*TASK DESCRIPTION:*
Each line of the material below should be reproduced exactly.

*GIVEN INFORMATION:*
★ ★ ★

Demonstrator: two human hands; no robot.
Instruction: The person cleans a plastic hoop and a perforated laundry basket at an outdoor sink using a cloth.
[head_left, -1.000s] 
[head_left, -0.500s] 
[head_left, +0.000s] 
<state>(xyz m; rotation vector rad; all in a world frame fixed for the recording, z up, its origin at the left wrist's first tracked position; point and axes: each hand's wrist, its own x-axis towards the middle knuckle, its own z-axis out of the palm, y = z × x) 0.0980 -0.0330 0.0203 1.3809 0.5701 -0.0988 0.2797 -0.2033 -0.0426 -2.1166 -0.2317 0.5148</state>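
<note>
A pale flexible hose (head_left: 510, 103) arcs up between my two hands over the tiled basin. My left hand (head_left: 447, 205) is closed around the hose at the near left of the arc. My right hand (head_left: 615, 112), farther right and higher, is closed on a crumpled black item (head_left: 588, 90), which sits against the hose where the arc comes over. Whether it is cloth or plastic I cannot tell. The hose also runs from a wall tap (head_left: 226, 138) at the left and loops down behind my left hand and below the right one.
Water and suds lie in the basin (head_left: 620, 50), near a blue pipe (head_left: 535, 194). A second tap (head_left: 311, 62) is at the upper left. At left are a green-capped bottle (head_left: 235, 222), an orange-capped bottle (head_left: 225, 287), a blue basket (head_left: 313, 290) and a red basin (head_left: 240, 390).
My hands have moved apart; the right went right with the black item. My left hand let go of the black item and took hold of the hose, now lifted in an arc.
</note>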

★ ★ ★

*OUTPUT:*
Demonstrator: two human hands; no robot.
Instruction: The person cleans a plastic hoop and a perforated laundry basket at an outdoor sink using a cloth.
[head_left, -1.000s] 
[head_left, -0.500s] 
[head_left, +0.000s] 
<state>(xyz m; rotation vector rad; all in a world frame fixed for the recording, z up, its origin at the left wrist's first tracked position; point and axes: each hand's wrist, its own x-axis towards the middle knuckle, its own z-axis out of the palm, y = z × x) 0.0980 -0.0330 0.0203 1.3809 0.5701 -0.0988 0.2797 -0.2033 -0.0426 -2.1166 -0.2317 0.5148</state>
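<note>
A pale flexible hose (head_left: 510, 103) arcs up between my two hands over the tiled basin. My left hand (head_left: 447, 205) is closed around the hose at the near left of the arc. My right hand (head_left: 615, 112), farther right and higher, is closed on a crumpled black item (head_left: 588, 90), which sits against the hose where the arc comes over. Whether it is cloth or plastic I cannot tell. The hose also runs from a wall tap (head_left: 226, 138) at the left and loops down behind my left hand and below the right one.
Water and suds lie in the basin (head_left: 620, 50), near a blue pipe (head_left: 535, 194). A second tap (head_left: 311, 62) is at the upper left. At left are a green-capped bottle (head_left: 235, 222), an orange-capped bottle (head_left: 225, 287), a blue basket (head_left: 313, 290) and a red basin (head_left: 240, 390).
My hands have moved apart; the right went right with the black item. My left hand let go of the black item and took hold of the hose, now lifted in an arc.
</note>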

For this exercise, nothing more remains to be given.